Written by Anna Tong, AES, CSCS


Athletes train to improve their sports performance. Even if you’re not an athlete, you exercise to keep yourselves healthy and fit. But how do you know if your training has any effect on your health, fitness, and performance?

“Training” is more than just sweating it out in the gym. It is a process that consists of assessment, planning, execution, and monitoring.

As the saying goes: “he who fails to plan, plans to fail.” The same applies to training as well. Simply working out without a plan will most likely result in a mediocre training response. Before the start of any training program, tests that assess the physical qualities such as strength, endurance, flexibility, power, etc. are necessary to establish base measurements for planning and designing your training program. When a physical quality is inadequate, it can negatively influence the development of other physical qualities or sports techniques. Furthermore, one can easily overload or underload during training and at an increased risk of injuries.


To optimize your training and to maximize improvements, it is highly recommended to implement periodization in your training program. Whether you are adapting to training or not, you will need to monitor your training load and if necessary, adjust the program accordingly (Image 1). There are a few ways to track your workouts such as the use of a training diary, wearable technologies, and mobile apps. There are pros and cons to each method so find the one that best suits your needs.

Image 1


The importance of monitoring training load

As the standard of human performance increases over the years, it has become paramount to monitor training load to improve the efficiency and effectiveness of a training program. Training load monitoring is about keeping track of what we have done during training and how our body is responding to it.

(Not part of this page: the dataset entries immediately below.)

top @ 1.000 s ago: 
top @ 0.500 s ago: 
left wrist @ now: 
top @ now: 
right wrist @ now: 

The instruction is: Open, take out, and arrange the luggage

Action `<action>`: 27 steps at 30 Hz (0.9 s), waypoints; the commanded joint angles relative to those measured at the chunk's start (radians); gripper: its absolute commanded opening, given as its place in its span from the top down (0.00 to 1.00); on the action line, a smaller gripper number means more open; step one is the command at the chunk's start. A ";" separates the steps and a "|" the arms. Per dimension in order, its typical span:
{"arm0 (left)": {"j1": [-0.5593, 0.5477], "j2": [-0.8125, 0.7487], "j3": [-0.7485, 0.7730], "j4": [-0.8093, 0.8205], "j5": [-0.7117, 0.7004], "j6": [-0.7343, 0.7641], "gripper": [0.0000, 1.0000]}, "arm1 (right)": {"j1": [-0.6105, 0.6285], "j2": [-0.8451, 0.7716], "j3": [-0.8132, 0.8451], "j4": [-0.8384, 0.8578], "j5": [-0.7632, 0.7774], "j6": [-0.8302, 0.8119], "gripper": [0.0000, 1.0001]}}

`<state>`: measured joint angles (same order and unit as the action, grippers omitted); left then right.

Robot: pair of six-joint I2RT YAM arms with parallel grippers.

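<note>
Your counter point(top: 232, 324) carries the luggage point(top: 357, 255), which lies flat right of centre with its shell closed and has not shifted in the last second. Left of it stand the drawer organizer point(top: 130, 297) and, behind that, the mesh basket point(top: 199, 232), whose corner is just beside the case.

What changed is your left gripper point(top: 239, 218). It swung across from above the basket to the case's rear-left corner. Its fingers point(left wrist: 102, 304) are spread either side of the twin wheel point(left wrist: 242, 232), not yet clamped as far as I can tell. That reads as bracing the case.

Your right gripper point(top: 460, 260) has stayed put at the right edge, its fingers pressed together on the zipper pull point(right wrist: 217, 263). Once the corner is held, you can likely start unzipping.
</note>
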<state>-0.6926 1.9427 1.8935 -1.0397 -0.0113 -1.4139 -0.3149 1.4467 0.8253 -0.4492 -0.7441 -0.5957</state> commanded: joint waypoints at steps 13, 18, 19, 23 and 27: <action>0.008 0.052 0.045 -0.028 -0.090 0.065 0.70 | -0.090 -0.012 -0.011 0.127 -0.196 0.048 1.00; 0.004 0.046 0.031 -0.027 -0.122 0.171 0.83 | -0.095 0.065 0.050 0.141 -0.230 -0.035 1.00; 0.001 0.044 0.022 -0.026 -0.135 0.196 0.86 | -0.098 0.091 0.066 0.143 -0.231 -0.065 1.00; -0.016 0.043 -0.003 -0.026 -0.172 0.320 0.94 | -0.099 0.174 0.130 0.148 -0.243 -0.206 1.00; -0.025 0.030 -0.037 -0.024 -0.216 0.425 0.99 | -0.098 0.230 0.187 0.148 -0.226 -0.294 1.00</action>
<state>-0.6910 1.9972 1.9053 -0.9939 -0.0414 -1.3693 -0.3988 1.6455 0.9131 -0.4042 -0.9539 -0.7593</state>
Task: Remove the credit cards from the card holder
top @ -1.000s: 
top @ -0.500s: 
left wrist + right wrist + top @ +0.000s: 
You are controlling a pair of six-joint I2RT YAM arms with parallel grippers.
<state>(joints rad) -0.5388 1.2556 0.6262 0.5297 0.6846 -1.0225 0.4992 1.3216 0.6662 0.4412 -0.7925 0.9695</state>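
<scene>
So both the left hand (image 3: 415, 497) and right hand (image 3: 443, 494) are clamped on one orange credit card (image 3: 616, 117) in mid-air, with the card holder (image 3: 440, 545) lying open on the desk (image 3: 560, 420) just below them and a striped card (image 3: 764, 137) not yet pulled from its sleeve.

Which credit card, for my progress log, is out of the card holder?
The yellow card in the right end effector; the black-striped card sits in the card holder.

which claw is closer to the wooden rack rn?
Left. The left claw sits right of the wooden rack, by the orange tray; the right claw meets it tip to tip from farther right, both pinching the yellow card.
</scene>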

With the advancement of science and technology, monitoring of training load has become a modern, scientific approach employed by sports coaches, strength and conditioning specialists, and sports scientists. Aside from sports performance, training load monitoring in rehabilitation and return to sport from injury are encouraged to be included as part of the process as well (1, 13, 5). It is essential for optimizing and progressing our training, and in determining if we are adapting to it that ultimately improves our athletic performance.

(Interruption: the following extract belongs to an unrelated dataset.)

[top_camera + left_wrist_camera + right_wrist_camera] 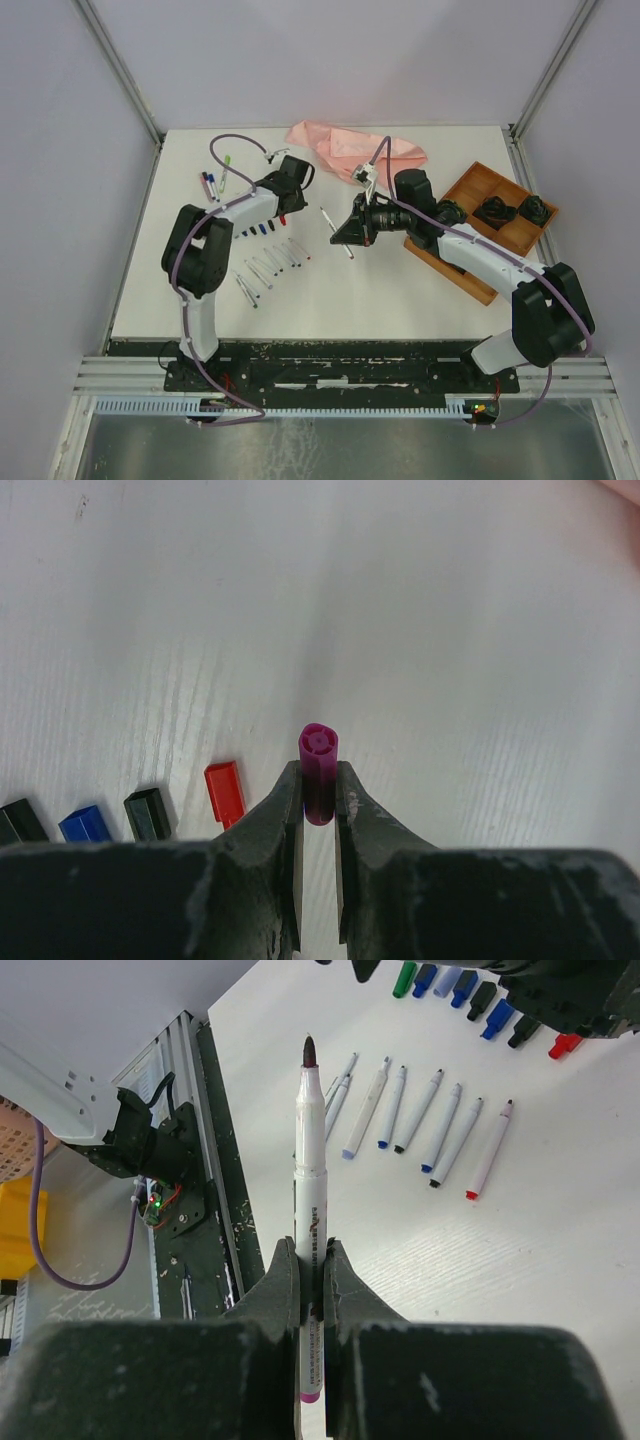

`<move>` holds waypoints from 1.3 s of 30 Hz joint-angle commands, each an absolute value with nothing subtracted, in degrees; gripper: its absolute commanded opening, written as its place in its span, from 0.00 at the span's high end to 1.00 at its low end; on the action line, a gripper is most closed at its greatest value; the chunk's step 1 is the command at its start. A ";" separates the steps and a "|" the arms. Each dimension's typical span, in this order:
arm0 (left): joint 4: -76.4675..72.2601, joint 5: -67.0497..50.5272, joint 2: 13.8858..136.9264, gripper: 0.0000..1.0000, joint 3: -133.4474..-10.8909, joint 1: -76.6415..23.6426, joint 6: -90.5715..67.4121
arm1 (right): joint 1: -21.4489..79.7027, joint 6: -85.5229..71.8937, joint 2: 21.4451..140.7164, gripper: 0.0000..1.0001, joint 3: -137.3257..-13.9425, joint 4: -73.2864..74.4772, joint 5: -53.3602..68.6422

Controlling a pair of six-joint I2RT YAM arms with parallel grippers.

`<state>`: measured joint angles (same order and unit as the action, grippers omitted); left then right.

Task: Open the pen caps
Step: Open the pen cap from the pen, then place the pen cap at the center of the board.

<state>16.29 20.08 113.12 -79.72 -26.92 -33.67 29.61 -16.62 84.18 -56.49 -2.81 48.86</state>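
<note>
Your left gripper (318, 785) pinches a magenta cap (318, 748), whose lower end is hidden between the fingers. At lower left, a red cap (224, 793), a dark cap (148, 814) and a blue cap (85, 824) lie on the table (450, 630). A second dark cap (20, 820) is cut off by the frame edge. Your right gripper (312, 1260) clamps a white pen barrel (309, 1140); the print on it is too small to read.

Pen caps (262, 229) in row behind pens (262, 270)
</note>
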 commanded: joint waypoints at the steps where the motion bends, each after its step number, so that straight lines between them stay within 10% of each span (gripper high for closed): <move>1: 19.25 23.17 116.02 0.93 -84.01 -26.85 -33.68 | 29.36 -16.14 82.95 1.00 -59.36 -3.17 47.99; 39: 19.99 21.45 109.41 0.65 -80.89 -26.67 -34.47 | 29.05 -15.59 82.19 1.00 -59.64 -2.68 50.04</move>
<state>21.21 20.88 117.34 -81.80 -26.89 -33.65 29.23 -16.58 84.18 -56.90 -2.35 49.01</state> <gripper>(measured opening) 0.340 0.064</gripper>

Apart from providing a scientific reason for changes (or not) in athletic performance, training load monitoring is also used to prevent the risk of injury (or re-injury), illness, and overtraining (7, 2). This allows us to manage and plan our training with confidence, and reduce uncertainty when changes are being implemented. Since monitoring training load requires the athletes or patients to be involved, it empowers them and increases a sense of ownership in their training. Moreover, the data collected from the monitoring process is also useful to promote interaction between the athletes/patients, coaches, and support staff (7).



What are training loads?

Training load can be categorized as either external or internal. External load is simply the work completed during training or competition and it is measured without the influence of internal load.


Some common external load measures include training duration, distance, speed, volume load, etc (2). On the other hand, the internal load is the physiological and psychological stress imposed on you from the completed workload. A few common measures to assess internal load include heart rate, blood lactate, sleep, session rating of perceived exertion (RPE), etc (2, 7).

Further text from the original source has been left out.